Coreia do Sul gera US$ 16 bilhões e 291 mil empregos no audiovisual, diz estudo
País, no entanto, ainda não voltou aos níveis pré-pandemia no cinema
Publicado em 21/04/2026 às 10:10
O setor de cinema, televisão e streaming da Coreia do Sul contribuiu com US$ 16,4 bilhões para o Produto Interno Bruto do país e sustentou 291,1 mil empregos em 2025. Os dados são de um estudo econômico independente encomendado pela Motion Picture Association e divulgados pela revista Variety nesta terça-feira (21).
A televisão foi o segmento mais relevante, o equivalente a 65% do PIB combinado do setor, além de 181,2 mil empregos. O cinema adicionou 77,8 mil postos de trabalho, enquanto o vídeo sob demanda respondeu por 32,1 mil empregos.
Os trabalhadores do vídeo sob demanda foram apontados como os mais produtivos da indústria, cerca de cinco vezes acima da média nacional. A TV aparece na sequência.
+ Ex-Chiquitita diz que público não a vê como mulher: "Eu cresci"

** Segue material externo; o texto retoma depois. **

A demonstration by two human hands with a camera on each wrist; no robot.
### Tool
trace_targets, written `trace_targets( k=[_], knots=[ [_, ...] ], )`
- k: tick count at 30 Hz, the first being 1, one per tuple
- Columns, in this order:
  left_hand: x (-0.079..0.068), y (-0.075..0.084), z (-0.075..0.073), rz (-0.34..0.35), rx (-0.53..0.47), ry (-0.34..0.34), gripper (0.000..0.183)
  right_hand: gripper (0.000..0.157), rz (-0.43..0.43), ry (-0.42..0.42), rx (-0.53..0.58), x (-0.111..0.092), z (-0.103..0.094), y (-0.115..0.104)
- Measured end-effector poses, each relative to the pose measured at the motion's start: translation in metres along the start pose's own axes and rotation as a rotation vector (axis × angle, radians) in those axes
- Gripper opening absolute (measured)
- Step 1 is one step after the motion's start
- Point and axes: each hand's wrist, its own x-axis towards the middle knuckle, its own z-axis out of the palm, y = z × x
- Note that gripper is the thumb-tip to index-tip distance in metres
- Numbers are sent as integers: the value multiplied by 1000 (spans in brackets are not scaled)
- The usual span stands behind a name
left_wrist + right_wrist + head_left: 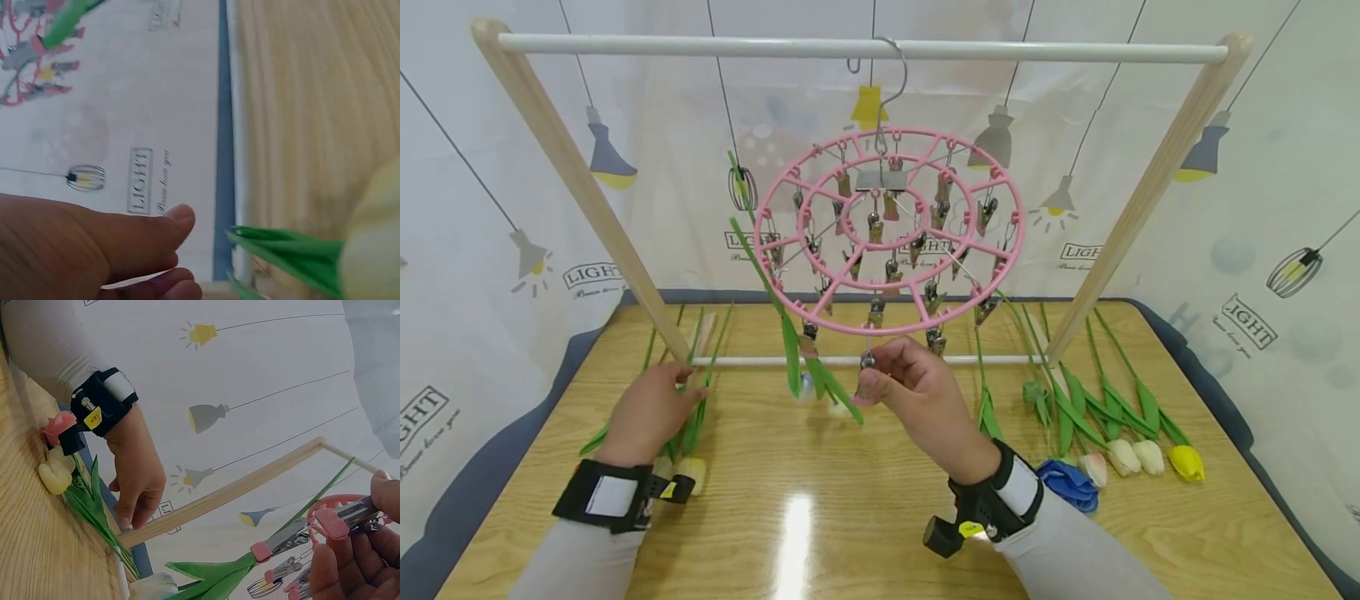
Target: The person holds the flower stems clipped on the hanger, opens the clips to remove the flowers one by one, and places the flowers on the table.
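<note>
A pink round clip hanger (pixel 1022 221) hangs by its metal hook from a rack's top bar. At its front edge, my right hand (pixel 925 400) pinches a metal clip with pink tips (pixel 867 387) between thumb and fingers. Just left, another clip (pixel 808 331) grips the green stem (pixel 763 279) of an artificial tulip, whose pale bloom (pixel 153 586) shows in the right wrist view. My left hand (pixel 647 412) is over the tulips lying at the left, fingertips close to their stems. In the left wrist view its fingers hold nothing, near a pale yellow tulip (pixel 378 250).
The rack's wooden legs (pixel 1120 192) frame the hanger, with a white lower bar (pixel 760 361) across the table (pixel 865 533). At the right lie several white tulips (pixel 1123 457), a yellow tulip (pixel 1186 462) and a blue flower (pixel 1069 483). A lamp-printed cloth (pixel 1232 250) stands behind.
</note>
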Motion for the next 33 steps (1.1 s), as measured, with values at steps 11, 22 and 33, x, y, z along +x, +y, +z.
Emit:
trace_targets(
  k=[11, 22, 33],
  knots=[
    [-15, 68, -19, 254, -204, 278, 39, 26, 3, -17, 22, 3, 1, 3],
    [-12, 115, -10, 360, -509, 0, 45, 21, 10, -4, 22, 0, 0, 4],
    [0, 120, 20, 270, -843, -199, 46, 20, 17, -2, -12, 0, 1, 3]
  ],
)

+ Ana Paula Renault participará de programas da Globo após o BBB 26? Veja
Coreia do Sul dispara também no mercado internacional
No mercado internacional, o alcance do conteúdo sul-coreano avançou de forma expressiva. As exportações de filmes e programas de TV do país atingiram US$ 1,2 bilhão em 2024, quase o dobro dos US$ 612 milhões registrados em 2019, em uma taxa média anual de crescimento de 14,5%.
A Ásia segue como principal destino das exportações de filmes coreanos, concentrando cerca de dois terços do total. América do Norte e Europa, porém, já representam aproximadamente 14% cada, refletindo o avanço de parcerias com plataformas, melhorias de localização e maior familiaridade do público internacional com as histórias produzidas no país.
O impacto cultural sobre o turismo também aparece no levantamento. Segundo o estudo, 38,3% dos turistas estrangeiros disseram ter sido motivados a visitar a Coreia do Sul após consumir conteúdos da chamada onda coreana, acima dos 32,1% registrados um ano antes. Trata-se do motivo mais citado para viajar ao país.
Apesar dos números robustos, o estudo aponta desafios para o futuro. A frequência do público aos cinemas ainda não voltou ao nível pré-pandemia, e há o temor que o cinema encolha ainda mais suas receitas em função dos aumentos dos custos e pressão sobre as margens.